=== What you are asked to do ===
Please write out exactly, without any picture, each line from the first in the listing through the line that includes "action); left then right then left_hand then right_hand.".

--- Data section Enclosed Below ---

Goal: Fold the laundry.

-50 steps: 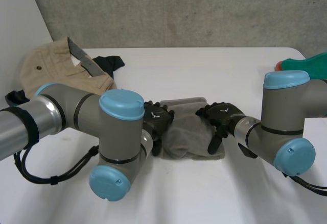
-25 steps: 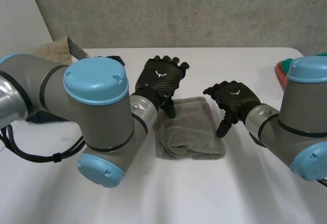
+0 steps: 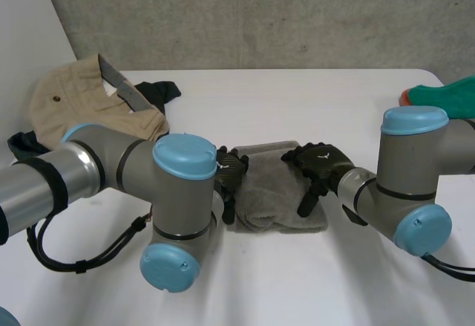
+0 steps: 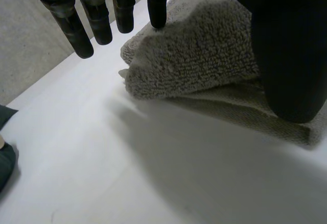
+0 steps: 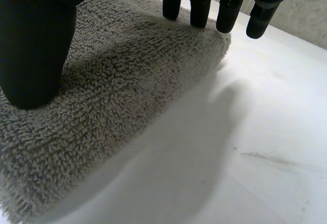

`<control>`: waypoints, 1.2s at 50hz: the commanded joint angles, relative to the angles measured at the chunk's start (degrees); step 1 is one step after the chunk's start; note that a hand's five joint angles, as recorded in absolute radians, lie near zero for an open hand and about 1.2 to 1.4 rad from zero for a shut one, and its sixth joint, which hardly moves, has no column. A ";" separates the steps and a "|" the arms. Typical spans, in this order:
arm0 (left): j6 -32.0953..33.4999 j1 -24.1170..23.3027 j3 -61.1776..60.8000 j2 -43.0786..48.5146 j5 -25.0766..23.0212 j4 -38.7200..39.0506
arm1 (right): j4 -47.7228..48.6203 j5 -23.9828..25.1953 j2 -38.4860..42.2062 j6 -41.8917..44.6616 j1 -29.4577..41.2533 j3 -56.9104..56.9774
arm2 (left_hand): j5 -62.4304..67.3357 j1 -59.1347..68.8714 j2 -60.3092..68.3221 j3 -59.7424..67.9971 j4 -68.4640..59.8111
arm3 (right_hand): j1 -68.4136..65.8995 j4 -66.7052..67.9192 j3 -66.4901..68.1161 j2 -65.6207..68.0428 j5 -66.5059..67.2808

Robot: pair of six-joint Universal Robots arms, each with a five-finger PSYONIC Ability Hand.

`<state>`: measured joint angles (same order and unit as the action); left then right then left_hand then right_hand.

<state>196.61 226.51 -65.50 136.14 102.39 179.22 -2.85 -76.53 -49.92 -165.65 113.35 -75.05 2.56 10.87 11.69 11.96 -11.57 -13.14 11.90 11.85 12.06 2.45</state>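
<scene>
Both hands have come down since half a second ago, when they hung lifted above the towel [image 3: 271, 192]. Folded and grey, it lies near the middle of the surface [image 3: 297, 103], toward the near side. At its left edge sits the left hand [image 3: 232, 171], released: its fingers [image 4: 156, 2] are straight, one tip touching the upper fold, the thumb resting on the lower layer. On the right part is the right hand [image 3: 320, 164], also released, thumb [image 5: 36, 45] pressed into the pile and fingertips [image 5: 200, 9] at the far edge. By the surface's right edge a green cloth [image 3: 445, 92] lies over an orange rim [image 3: 405, 96]. A tan garment [image 3: 82, 103] and a black garment [image 3: 159, 90] sit at the far left. Bare surface stretches beyond the towel and in front of it.
</scene>
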 commanded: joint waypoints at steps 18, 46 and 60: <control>-1.23 3.67 -4.37 -15.02 -9.74 0.69 | 8.55 -3.89 -18.81 5.85 0.29 -18.45 | -1.33 0.36 -0.46 -0.73 0.34 | 3.14 -1.90 -1.85 -2.06 -2.45; -7.12 5.08 -7.01 -16.26 -16.17 0.69 | 32.29 -3.98 -4.84 11.75 6.09 -22.86 | -0.83 0.86 0.04 -0.23 -0.16 | -1.81 3.05 3.10 2.89 2.50; -7.12 5.17 -7.01 -16.78 -16.17 0.69 | 32.38 -3.36 -1.32 11.84 5.83 -16.62 | -0.66 1.03 0.21 -0.06 -0.33 | -47.55 48.79 48.84 48.64 48.25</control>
<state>189.50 231.59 -72.52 119.63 86.21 179.91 29.38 -79.88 -51.23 -153.63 119.43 -93.40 2.55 10.69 11.59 11.95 -11.45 -39.68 42.02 42.16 42.52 6.94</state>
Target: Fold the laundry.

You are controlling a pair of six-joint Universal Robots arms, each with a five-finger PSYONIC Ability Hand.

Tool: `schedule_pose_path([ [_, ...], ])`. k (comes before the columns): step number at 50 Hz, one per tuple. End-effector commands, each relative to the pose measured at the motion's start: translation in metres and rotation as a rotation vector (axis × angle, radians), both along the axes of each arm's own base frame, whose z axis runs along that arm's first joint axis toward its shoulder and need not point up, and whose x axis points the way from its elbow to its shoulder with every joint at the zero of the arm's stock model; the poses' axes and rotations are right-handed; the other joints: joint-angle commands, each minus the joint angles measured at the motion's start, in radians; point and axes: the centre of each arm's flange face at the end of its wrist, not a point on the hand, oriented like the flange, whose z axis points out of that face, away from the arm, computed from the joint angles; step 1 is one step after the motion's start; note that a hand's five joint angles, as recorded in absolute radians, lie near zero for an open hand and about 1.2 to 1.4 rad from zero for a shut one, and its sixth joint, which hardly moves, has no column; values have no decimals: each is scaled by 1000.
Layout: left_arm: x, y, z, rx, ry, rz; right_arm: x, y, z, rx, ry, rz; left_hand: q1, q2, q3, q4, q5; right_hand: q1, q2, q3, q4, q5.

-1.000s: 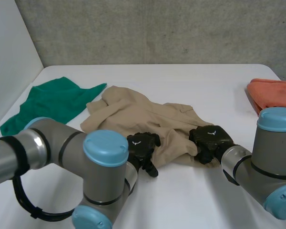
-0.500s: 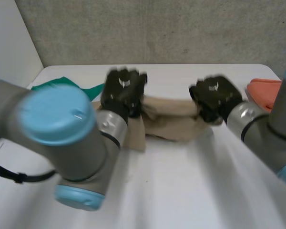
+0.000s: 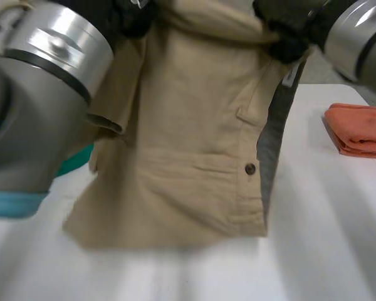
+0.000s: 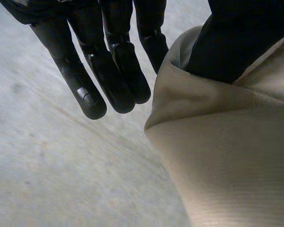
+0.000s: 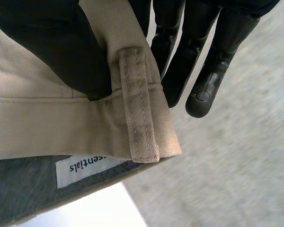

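The thumb of the left hand (image 4: 232, 42) presses into a rolled fold at the top of the shorts (image 3: 188, 144), pinching the cloth. What it pinches against is hidden behind the fold, and the fingers (image 4: 113, 80) that show hang straight beside the cloth without touching it. The thumb of the right hand (image 5: 52, 47) clamps the waistband just beside a belt loop (image 5: 139, 109). The finger behind the band is covered, and the other fingers (image 5: 203, 71) stand straight past the shorts' edge. Below that thumb a white label (image 5: 85, 166) sits on the grey lining; its print is cut off and only partly readable. In the head view both hands are at the shorts' top corners, mostly cropped by the frame, so the shorts hang between them as a wide beige sheet in front of the table (image 3: 326, 251). A pocket flap and a dark button (image 3: 250, 168) show near the shorts' right edge, where the grey inside (image 3: 272, 138) turns outward. The lower hem is blurred, and whether it touches the table cannot be told. The left arm (image 3: 44, 81) covers the shorts' left side, and a sliver of green cloth (image 3: 80, 162) peeks out between them. An orange cloth (image 3: 360, 128) lies folded on the table well to the right of the shorts, under the right arm (image 3: 357, 31).
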Motion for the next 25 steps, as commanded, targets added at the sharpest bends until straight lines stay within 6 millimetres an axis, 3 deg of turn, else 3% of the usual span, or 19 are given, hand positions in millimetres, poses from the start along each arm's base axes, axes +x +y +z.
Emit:
schedule_pose_path([
  [1,-35,-95,-97,137,-141,-7,32,-64,-75,149,43,-38,304,200,204,198,272,405,220,218,207,226],
  [6,-59,-135,-149,130,-134,-2,45,-106,-119,141,18,-131,304,200,204,198,272,405,220,218,207,226],
  [8,-63,-148,-165,121,-129,5,50,-125,-146,130,30,-191,304,200,204,198,272,405,220,218,207,226],
  [9,-69,-158,-181,111,-120,5,50,-131,-155,123,39,-212,235,130,135,128,203,405,220,218,207,226],
  [10,-71,-162,-188,107,-115,6,52,-140,-169,98,61,-247,22,-83,-78,-85,-10,380,195,193,182,201],
  [11,-73,-167,-195,97,-106,8,53,-145,-175,85,76,-265,-373,-477,-473,-479,-404,-21,-206,-208,-220,-200],
  [12,-75,-169,-199,87,-98,6,53,-149,-182,71,92,-280,-615,-719,-715,-721,-647,-499,-684,-686,-697,-678],
  [13,-76,-171,-201,78,-88,7,54,-152,-186,51,103,-291,-853,-957,-953,-959,-884,-816,-1001,-1003,-1015,-995],
  [14,-77,-173,-202,67,-74,6,54,-159,-189,9,111,-321,-918,-1022,-1018,-1024,-949,-816,-1001,-1003,-1015,-995],
  [16,-78,-175,-196,33,-19,6,55,-163,-187,-33,107,-348,-918,-1022,-1018,-1024,-949,-816,-1001,-1003,-1015,-995],
  [22,-73,-168,-176,55,89,5,50,-158,-140,-130,40,-375,-918,-1022,-1018,-1024,-949,-816,-1001,-1003,-1015,-995],
  [25,-61,-157,-150,61,136,1,46,-148,-115,-150,30,-358,-918,-1022,-1018,-1024,-949,-816,-1001,-1003,-1015,-995],
])
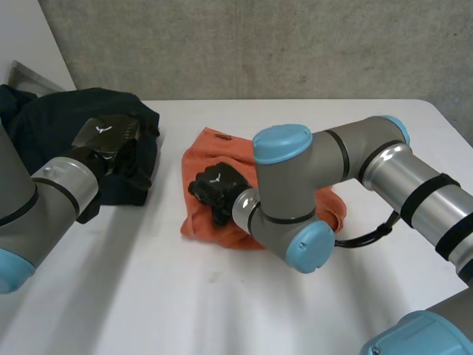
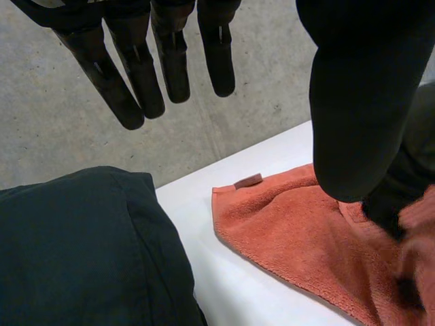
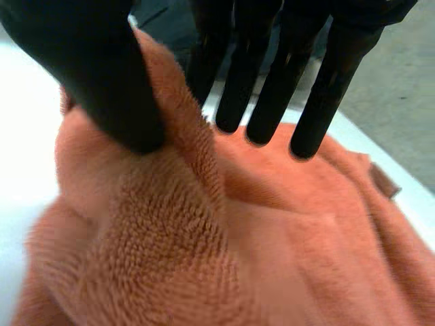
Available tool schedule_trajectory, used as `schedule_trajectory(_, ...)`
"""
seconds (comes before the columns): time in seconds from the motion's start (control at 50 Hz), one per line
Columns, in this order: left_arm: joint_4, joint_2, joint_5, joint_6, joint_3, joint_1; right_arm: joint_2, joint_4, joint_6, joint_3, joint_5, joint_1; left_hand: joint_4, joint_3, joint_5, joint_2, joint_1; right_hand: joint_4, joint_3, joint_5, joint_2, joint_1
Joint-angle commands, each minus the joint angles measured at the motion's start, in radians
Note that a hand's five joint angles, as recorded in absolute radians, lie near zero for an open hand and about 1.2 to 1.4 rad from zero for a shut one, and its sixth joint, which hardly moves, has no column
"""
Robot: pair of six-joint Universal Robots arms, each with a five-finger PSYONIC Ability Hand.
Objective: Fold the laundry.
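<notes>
We see the right hand (image 1: 214,188) pinching a ridge of the towel (image 1: 216,150) at its 9 o'clock side, the left hand (image 1: 109,137) farther off, straight-fingered, empty, over dark clothes (image 1: 44,122).

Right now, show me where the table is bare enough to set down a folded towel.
Widest bare patch: the near table between the arms, before the orange towel. Also bare: the far right corner. Narrow: the strip between dark garment and towel. Crowded: the middle, where the right hand pinches the towel. The left hand hovers over the garment.
</notes>
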Motion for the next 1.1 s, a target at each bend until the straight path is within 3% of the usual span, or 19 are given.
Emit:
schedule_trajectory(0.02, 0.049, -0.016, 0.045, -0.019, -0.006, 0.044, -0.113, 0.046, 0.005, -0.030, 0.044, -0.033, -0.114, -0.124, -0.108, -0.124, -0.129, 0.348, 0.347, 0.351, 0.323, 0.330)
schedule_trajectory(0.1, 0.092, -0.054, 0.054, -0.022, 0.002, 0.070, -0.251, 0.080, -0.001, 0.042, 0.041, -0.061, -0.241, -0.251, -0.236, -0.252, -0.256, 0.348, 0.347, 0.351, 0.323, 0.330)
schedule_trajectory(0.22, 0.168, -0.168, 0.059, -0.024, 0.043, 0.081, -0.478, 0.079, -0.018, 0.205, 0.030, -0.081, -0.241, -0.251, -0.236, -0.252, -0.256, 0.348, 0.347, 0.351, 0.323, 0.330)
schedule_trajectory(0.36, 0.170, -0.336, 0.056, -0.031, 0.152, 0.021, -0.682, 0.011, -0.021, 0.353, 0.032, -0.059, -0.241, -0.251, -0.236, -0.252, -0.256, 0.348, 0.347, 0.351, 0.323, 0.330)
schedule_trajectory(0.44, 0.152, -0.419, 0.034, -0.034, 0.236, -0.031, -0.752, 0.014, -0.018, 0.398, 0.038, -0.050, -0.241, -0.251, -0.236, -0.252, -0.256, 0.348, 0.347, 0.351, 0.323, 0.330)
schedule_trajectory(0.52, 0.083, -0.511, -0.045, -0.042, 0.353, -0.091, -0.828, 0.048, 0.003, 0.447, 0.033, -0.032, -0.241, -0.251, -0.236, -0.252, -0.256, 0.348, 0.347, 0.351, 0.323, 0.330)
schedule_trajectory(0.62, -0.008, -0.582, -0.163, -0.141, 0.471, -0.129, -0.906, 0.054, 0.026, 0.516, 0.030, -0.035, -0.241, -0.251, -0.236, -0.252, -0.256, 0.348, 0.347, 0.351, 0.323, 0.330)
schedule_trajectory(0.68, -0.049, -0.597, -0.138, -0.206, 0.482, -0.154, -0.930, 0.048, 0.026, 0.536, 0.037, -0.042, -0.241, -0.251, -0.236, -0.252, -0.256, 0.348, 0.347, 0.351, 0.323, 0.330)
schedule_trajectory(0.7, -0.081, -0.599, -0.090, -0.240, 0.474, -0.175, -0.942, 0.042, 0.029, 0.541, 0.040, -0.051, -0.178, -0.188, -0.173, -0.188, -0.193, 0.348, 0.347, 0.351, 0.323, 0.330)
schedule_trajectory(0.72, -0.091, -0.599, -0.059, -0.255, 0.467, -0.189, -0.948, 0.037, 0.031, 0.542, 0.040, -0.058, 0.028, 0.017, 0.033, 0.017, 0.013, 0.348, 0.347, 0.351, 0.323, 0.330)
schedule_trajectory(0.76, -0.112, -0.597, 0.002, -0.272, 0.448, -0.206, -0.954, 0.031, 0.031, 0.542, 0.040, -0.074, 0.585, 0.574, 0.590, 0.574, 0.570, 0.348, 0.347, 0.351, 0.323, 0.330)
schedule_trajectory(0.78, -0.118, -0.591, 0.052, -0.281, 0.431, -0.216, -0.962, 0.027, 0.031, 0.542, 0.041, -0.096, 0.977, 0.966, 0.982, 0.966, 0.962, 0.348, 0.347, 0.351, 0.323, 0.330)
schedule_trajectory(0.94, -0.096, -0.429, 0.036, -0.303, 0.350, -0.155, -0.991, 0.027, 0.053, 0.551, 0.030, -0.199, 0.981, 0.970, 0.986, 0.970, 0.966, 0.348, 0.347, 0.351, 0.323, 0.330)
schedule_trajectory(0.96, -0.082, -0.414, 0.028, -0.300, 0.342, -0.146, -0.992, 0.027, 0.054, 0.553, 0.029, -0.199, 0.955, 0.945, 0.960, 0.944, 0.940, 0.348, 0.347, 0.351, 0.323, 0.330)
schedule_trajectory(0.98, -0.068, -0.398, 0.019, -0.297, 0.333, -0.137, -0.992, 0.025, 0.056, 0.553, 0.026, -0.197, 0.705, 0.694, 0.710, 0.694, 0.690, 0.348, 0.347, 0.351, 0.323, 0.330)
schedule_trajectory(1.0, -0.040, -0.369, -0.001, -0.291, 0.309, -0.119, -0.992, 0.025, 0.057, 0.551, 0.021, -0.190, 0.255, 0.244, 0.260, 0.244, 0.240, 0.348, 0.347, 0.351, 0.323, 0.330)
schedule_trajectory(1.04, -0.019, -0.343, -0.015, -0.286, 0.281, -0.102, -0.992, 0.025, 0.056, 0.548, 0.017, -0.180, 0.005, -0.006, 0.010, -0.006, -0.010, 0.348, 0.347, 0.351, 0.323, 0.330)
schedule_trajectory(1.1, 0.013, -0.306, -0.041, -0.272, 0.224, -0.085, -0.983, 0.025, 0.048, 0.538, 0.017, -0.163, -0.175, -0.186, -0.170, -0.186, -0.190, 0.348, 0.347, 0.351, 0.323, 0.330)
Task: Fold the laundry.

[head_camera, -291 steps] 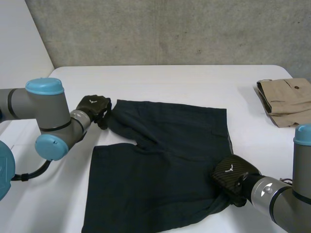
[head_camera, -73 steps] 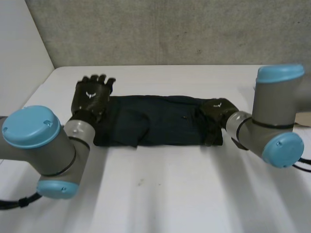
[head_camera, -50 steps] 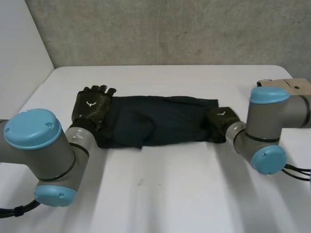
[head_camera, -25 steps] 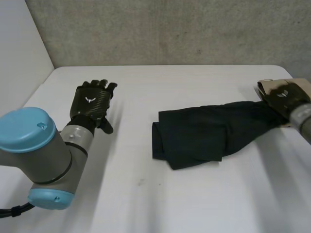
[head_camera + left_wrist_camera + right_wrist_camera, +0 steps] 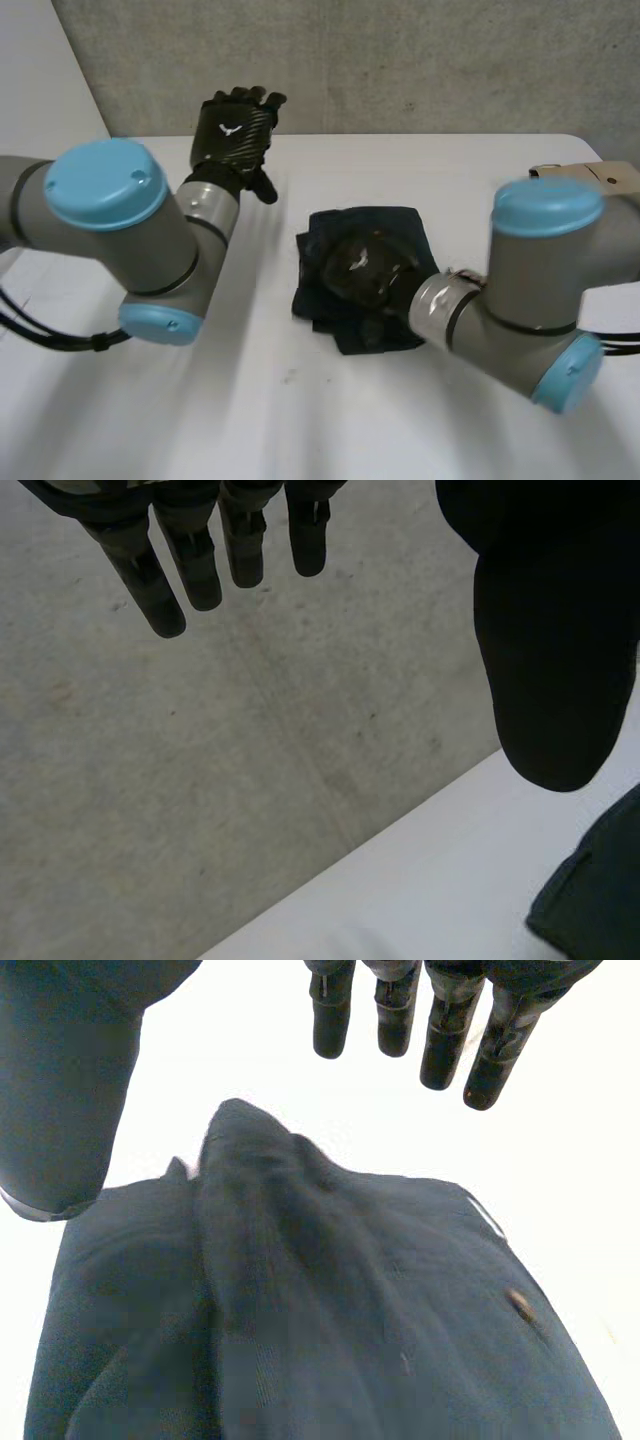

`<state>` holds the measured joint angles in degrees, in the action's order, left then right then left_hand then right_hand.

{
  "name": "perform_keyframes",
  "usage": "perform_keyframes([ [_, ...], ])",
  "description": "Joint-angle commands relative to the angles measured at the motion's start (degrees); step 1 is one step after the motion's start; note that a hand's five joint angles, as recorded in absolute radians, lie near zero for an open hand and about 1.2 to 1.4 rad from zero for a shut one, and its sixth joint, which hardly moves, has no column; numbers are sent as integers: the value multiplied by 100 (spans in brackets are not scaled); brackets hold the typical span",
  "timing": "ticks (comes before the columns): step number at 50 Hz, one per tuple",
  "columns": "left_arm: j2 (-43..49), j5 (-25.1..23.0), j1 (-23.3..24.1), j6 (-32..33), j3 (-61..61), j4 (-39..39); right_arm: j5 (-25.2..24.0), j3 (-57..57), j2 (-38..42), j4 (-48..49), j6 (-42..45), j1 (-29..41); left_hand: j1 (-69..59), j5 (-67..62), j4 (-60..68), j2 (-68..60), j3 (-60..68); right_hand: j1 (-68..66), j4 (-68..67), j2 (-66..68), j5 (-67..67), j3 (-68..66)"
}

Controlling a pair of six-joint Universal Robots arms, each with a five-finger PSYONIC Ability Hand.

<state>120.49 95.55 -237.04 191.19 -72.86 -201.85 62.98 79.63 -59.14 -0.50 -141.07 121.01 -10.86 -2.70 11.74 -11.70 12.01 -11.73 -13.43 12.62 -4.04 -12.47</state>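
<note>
The dark blue garment [image 5: 322, 303] lies folded into a small, thick bundle at the middle of the white table [image 5: 300, 420]. My right hand [image 5: 362, 270] is over the bundle's middle, palm down. In the right wrist view its fingers [image 5: 440, 1045] are straight and reach past the cloth [image 5: 330, 1320] over bare table, holding nothing. My left hand [image 5: 232, 128] is raised above the table's back left, apart from the bundle, with straight fingers [image 5: 150, 575] and nothing in it. A corner of the garment [image 5: 600, 900] lies below its thumb.
A folded tan garment [image 5: 600, 178] lies at the table's far right edge. A grey concrete wall [image 5: 400, 60] stands behind the table. Bare table surrounds the bundle at the front and left.
My right hand brought the garment's right end back over to the left, making a compact bundle, and opened above it. The left hand rose away toward the back wall.
</note>
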Motion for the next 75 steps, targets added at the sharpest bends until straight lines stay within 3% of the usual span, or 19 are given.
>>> perform_keyframes([
  [1,633,-141,360,-81,930,559,109,-79,-854,-29,-2642,-841,-19,164,-69,65,-95,173,343,-262,404,247],
  [4,906,-370,553,-257,1255,849,205,-254,-951,-318,-3328,-1324,-36,147,-52,48,-78,173,343,-262,404,247],
  [7,1161,-510,685,-424,1528,1042,267,-501,-846,-599,-3356,-1422,-70,114,-18,14,-45,173,343,-262,404,247],
  [22,2462,-379,800,-442,2460,2220,487,-2399,1404,-1646,-3242,-1414,-389,-206,301,-306,275,173,343,-262,404,247],
  [27,2576,-168,764,-240,2434,2545,504,-2435,1782,-1673,-2752,-1414,-389,-206,301,-306,275,173,343,-262,404,247],
  [32,2585,-124,764,356,2329,2686,697,-2400,1888,-1673,-2092,-1414,-339,-156,251,-255,225,173,343,-262,404,247],
  [36,2489,-115,764,533,2136,2695,1040,-2391,1862,-1681,-1687,-1414,-305,-122,217,-222,191,173,343,-262,404,247],
  [44,1681,-142,791,446,1960,2599,1076,-2031,1257,-1480,-1739,-1414,-70,113,-18,14,-45,173,343,-262,404,247],
  [53,354,-264,738,42,1415,2414,1461,-566,-403,-207,-2906,-1493,31,215,-119,115,-146,173,343,-262,404,247],
  [56,-42,-580,668,-64,1248,2449,1751,-108,-869,-73,-3145,-1484,48,231,-136,132,-162,173,343,-262,404,247],
  [60,-481,-1300,562,-327,993,2589,1753,498,-1240,-12,-3146,-1484,15,198,-102,98,-129,173,343,-262,404,247],
  [69,-939,-2864,220,-1206,914,3380,1120,1748,-1478,146,-1951,-1361,-2,181,-86,82,-112,173,343,-262,404,247],
  [75,-939,-3016,193,-1294,878,3468,1120,2293,-1417,1094,-1599,-940,-86,97,-2,-3,-28,173,343,-262,404,247],
])
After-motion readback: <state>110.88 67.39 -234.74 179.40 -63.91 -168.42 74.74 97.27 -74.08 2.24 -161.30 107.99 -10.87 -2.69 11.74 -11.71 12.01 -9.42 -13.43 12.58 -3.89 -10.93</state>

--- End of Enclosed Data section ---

=== Finished task ===
Goal: Fold the laundry.

-50 steps: 
-25 steps: 
+0 steps: 
+0 steps: 
+0 steps: 

`<control>`: waypoints, 1.2s at 50hz: the commanded joint angles, relative to the angles measured at the chunk's start (degrees); step 1 is one step after the chunk's start; note that a hand's five joint angles, as recorded in absolute radians, lie near zero for an open hand and about 1.2 to 1.4 rad from zero for a shut one, and its sixth joint, which hardly moves, has no column. A ";" separates the steps and a "|" the arms. Typical spans, in this order:
arm0 (left): j6 -32.0953..33.4999 j1 -24.1170..23.3027 j3 -61.1776..60.8000 j2 -43.0786..48.5146 j5 -25.0766..23.0212 j4 -38.7200..39.0506
arm1 (right): j4 -47.7228..48.6203 j5 -23.9828..25.1953 j2 -38.4860..42.2062 j6 -41.8917..44.6616 j1 -29.4577..41.2533 j3 -56.9104..56.9774
arm2 (left_hand): j5 -62.4304..67.3357 j1 -59.1347..68.8714 j2 -60.3092..68.3221 j3 -59.7424..67.9971 j4 -68.4640..59.8111
arm3 (right_hand): j1 -68.4136..65.8995 j4 -66.7052..67.9192 j3 -66.4901..68.1161 j2 -65.6207..68.0428 j5 -66.5059..67.2808

Robot: pair of six-joint Universal Robots arms, each with a five-finger PSYONIC Ability Hand.

`<state>`: measured joint angles (same order and unit as the action); left then right then left_hand then right_hand.

There is nothing more to the output.